** Problem requirements **
Could you return the data that follows exactly, minus the images?

** Data provided **

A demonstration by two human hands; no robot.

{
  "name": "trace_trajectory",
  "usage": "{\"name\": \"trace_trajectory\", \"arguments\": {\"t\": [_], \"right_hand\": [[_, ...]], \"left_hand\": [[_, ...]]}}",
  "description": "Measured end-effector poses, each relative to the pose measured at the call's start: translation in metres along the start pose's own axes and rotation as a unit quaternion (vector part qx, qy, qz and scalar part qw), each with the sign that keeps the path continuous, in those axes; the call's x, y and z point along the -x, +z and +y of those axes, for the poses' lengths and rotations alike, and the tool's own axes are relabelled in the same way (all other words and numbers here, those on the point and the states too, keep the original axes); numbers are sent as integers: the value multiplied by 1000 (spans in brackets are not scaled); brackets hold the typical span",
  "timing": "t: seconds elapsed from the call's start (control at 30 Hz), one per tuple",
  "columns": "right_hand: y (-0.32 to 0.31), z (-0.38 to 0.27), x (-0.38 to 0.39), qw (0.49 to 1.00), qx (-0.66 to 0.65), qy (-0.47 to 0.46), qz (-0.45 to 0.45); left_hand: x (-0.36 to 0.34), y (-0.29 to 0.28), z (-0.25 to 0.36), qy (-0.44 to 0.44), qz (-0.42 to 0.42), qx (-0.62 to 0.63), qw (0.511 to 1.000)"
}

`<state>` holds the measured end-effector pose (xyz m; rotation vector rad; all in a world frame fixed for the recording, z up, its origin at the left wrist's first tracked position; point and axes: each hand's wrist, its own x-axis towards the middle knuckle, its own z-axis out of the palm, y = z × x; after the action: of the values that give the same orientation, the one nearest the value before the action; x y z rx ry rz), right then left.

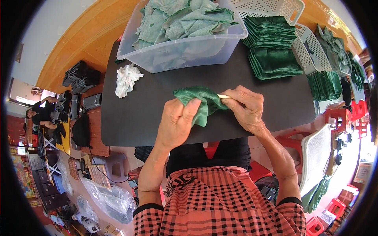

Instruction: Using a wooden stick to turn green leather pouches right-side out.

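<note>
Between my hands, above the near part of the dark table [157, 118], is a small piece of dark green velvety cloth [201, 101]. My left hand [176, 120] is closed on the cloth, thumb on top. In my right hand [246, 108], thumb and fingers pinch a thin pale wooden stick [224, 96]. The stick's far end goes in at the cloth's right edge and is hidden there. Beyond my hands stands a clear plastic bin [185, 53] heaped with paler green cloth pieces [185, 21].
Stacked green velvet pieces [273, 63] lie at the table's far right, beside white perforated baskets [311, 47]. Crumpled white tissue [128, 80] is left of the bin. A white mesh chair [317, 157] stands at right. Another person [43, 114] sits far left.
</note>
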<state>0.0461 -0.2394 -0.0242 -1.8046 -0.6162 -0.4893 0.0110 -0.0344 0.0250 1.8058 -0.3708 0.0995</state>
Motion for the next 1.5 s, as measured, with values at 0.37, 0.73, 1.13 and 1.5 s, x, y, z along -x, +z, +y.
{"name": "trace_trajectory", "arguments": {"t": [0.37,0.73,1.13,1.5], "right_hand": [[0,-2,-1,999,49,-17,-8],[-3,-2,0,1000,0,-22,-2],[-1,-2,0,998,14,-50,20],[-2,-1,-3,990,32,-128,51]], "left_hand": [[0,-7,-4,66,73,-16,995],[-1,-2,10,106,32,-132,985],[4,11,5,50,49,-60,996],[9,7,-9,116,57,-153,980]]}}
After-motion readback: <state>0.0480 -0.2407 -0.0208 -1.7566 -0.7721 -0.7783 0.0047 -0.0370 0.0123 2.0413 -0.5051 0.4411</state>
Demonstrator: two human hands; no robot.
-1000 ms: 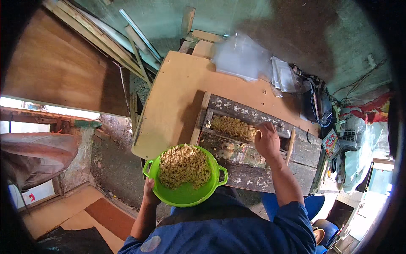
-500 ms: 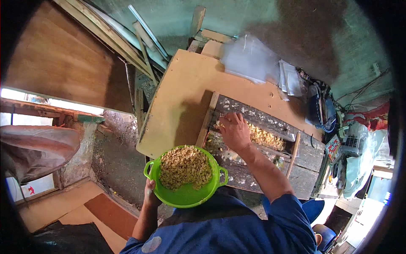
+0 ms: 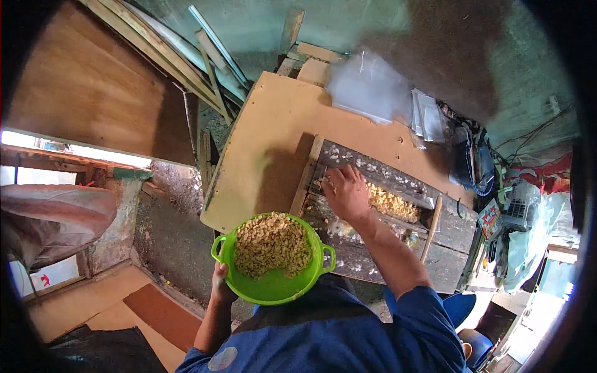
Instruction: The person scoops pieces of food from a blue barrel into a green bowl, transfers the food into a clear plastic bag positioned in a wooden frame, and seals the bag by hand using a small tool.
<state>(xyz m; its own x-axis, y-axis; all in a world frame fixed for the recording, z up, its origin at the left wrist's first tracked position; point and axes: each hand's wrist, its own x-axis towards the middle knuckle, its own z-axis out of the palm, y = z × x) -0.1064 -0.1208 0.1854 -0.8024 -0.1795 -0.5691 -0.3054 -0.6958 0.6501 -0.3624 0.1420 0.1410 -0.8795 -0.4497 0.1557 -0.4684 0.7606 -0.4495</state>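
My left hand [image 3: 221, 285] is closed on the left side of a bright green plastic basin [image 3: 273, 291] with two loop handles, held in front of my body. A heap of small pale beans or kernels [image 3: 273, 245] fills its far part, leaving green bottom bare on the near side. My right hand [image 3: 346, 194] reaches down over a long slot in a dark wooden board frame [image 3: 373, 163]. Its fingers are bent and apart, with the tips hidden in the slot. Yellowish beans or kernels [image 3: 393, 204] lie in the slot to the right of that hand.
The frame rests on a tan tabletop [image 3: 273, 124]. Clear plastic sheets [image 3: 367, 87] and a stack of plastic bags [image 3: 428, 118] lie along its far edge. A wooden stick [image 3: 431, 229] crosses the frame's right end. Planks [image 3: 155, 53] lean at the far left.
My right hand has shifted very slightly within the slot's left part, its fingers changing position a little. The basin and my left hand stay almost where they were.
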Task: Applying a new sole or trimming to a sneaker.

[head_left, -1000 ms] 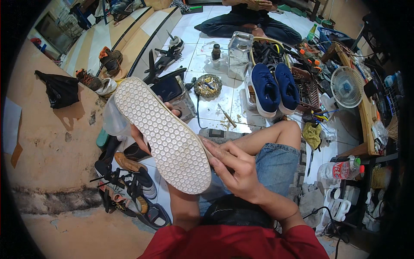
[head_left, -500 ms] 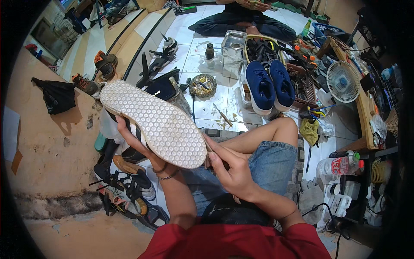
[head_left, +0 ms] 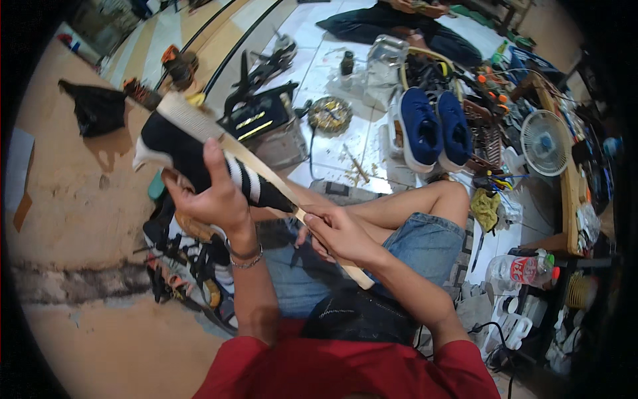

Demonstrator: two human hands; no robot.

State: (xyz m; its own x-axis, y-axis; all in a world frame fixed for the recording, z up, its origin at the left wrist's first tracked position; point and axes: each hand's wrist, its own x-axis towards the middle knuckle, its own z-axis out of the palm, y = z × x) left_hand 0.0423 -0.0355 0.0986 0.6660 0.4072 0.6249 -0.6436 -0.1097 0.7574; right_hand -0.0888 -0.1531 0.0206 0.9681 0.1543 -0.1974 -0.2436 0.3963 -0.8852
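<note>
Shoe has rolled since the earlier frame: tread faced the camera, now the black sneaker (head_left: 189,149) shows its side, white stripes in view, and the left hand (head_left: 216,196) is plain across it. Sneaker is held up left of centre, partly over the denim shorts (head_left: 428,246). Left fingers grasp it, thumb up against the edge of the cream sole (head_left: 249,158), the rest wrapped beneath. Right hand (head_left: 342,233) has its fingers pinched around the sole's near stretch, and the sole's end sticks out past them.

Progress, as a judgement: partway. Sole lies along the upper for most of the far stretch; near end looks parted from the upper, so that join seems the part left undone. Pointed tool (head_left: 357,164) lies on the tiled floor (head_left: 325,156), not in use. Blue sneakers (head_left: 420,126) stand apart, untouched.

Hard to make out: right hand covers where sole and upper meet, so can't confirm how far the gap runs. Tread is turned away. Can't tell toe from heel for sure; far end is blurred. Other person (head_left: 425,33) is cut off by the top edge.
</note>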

** Task response **
A demonstration by two human hands; no robot.

{
  "name": "trace_trajectory",
  "usage": "{\"name\": \"trace_trajectory\", \"arguments\": {\"t\": [_], \"right_hand\": [[_, ...]], \"left_hand\": [[_, ...]]}}",
  "description": "Measured end-effector poses, each relative to the pose measured at the call's start: translation in metres along the start pose's own axes and rotation as a unit quaternion (vector part qx, qy, qz and scalar part qw), each with the sign that keeps the path continuous, in those axes; the call's x, y and z point along the -x, +z and +y of those axes, for the poses' lengths and rotations alike, and the tool's own axes are relabelled in the same way (all other words and numbers here, those on the point and the states too, keep the original axes); numbers are sent as integers: the value multiplied by 1000 (spans in brackets are not scaled); brackets hold the typical span",
  "timing": "t: seconds elapsed from the call's start (control at 30 Hz), one per tuple",
  "columns": "right_hand: y (-0.32 to 0.31), z (-0.38 to 0.27), x (-0.38 to 0.39), qw (0.49 to 1.00), qx (-0.66 to 0.65), qy (-0.47 to 0.46), qz (-0.45 to 0.45); left_hand: x (-0.36 to 0.34), y (-0.29 to 0.28), z (-0.25 to 0.36), qy (-0.44 to 0.44), qz (-0.42 to 0.42), qx (-0.62 to 0.63), qw (0.511 to 1.000)"
}

`<state>` holds the measured end-effector pose (xyz m; rotation vector rad; all in a world frame fixed for the recording, z up, its origin at the left wrist's first tracked position; point and axes: each hand's wrist, its own x-axis towards the middle knuckle, its own z-axis out of the palm, y = z × x; after the action: of the values that give the same orientation, the one nearest the value before the action; x y z rx ry rz), right then left.


Instruction: Using a wooden stick to turn green leather pouches right-side out.

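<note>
Between my hands, above the near part of the dark table [157, 118], is a small piece of dark green velvety cloth [201, 101]. My left hand [176, 120] is closed on the cloth, thumb on top. In my right hand [246, 108], thumb and fingers pinch a thin pale wooden stick [224, 96]. The stick's far end goes in at the cloth's right edge and is hidden there. Beyond my hands stands a clear plastic bin [185, 53] heaped with paler green cloth pieces [185, 21].
Stacked green velvet pieces [273, 63] lie at the table's far right, beside white perforated baskets [311, 47]. Crumpled white tissue [128, 80] is left of the bin. A white mesh chair [317, 157] stands at right. Another person [43, 114] sits far left.
</note>
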<state>0.0461 -0.2394 -0.0242 -1.8046 -0.6162 -0.4893 0.0110 -0.0344 0.0250 1.8058 -0.3708 0.0995</state>
Motion for the next 1.5 s, as measured, with values at 0.37, 0.73, 1.13 and 1.5 s, x, y, z along -x, +z, +y.
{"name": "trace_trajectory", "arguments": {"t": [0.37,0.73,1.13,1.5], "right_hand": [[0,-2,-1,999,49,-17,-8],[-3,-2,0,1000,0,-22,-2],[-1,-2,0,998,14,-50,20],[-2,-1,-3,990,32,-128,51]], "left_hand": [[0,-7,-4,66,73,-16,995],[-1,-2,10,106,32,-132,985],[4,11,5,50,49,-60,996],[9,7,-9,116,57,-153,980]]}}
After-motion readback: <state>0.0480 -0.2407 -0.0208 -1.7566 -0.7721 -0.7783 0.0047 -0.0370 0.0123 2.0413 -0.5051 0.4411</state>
Demonstrator: two human hands; no robot.
-1000 ms: 
-500 ms: 
+0 ms: 
Instruction: The person scoops pieces of food from a blue barrel into a green bowl, transfers the food into a clear plastic bag positioned in a wooden frame, and seals the bag by hand using a small tool.
<state>(xyz m; its own x-axis, y-axis; all in a world frame fixed for the recording, z up, its origin at the left wrist's first tracked position; point and axes: each hand's wrist, its own x-axis towards the middle knuckle, its own z-axis out of the palm, y = z × x) -0.1064 -0.1208 0.1854 -0.8024 -0.1795 -0.5691 -0.3054 -0.6958 0.6501 -0.3624 0.1420 0.1410 -0.8795 -0.4497 0.1557 -0.4684 0.7606 -0.4495</state>
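My left hand [image 3: 221, 285] is closed on the left side of a bright green plastic basin [image 3: 273, 291] with two loop handles, held in front of my body. A heap of small pale beans or kernels [image 3: 273, 245] fills its far part, leaving green bottom bare on the near side. My right hand [image 3: 346, 194] reaches down over a long slot in a dark wooden board frame [image 3: 373, 163]. Its fingers are bent and apart, with the tips hidden in the slot. Yellowish beans or kernels [image 3: 393, 204] lie in the slot to the right of that hand.
The frame rests on a tan tabletop [image 3: 273, 124]. Clear plastic sheets [image 3: 367, 87] and a stack of plastic bags [image 3: 428, 118] lie along its far edge. A wooden stick [image 3: 431, 229] crosses the frame's right end. Planks [image 3: 155, 53] lean at the far left.
My right hand has shifted very slightly within the slot's left part, its fingers changing position a little. The basin and my left hand stay almost where they were.
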Task: Applying a new sole or trimming to a sneaker.

[head_left, -1000 ms] 
[head_left, -500 ms] 
[head_left, +0 ms] 

Demonstrator: two human hands; no robot.

State: (xyz m; its own x-axis, y-axis; all in a world frame fixed for the recording, z up, its origin at the left wrist's first tracked position; point and axes: each hand's wrist, its own x-axis towards the middle knuckle, its own z-axis out of the palm, y = z × x) left_hand 0.0423 -0.0355 0.0986 0.6660 0.4072 0.6249 -0.6436 -0.1097 0.7574; right_hand -0.0888 -0.1531 0.0206 0.9681 0.1543 -0.1974 -0.2436 0.3963 -0.8852
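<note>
Shoe has rolled since the earlier frame: tread faced the camera, now the black sneaker (head_left: 189,149) shows its side, white stripes in view, and the left hand (head_left: 216,196) is plain across it. Sneaker is held up left of centre, partly over the denim shorts (head_left: 428,246). Left fingers grasp it, thumb up against the edge of the cream sole (head_left: 249,158), the rest wrapped beneath. Right hand (head_left: 342,233) has its fingers pinched around the sole's near stretch, and the sole's end sticks out past them.

Progress, as a judgement: partway. Sole lies along the upper for most of the far stretch; near end looks parted from the upper, so that join seems the part left undone. Pointed tool (head_left: 357,164) lies on the tiled floor (head_left: 325,156), not in use. Blue sneakers (head_left: 420,126) stand apart, untouched.

Hard to make out: right hand covers where sole and upper meet, so can't confirm how far the gap runs. Tread is turned away. Can't tell toe from heel for sure; far end is blurred. Other person (head_left: 425,33) is cut off by the top edge.
</note>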

That covers the exercise completely.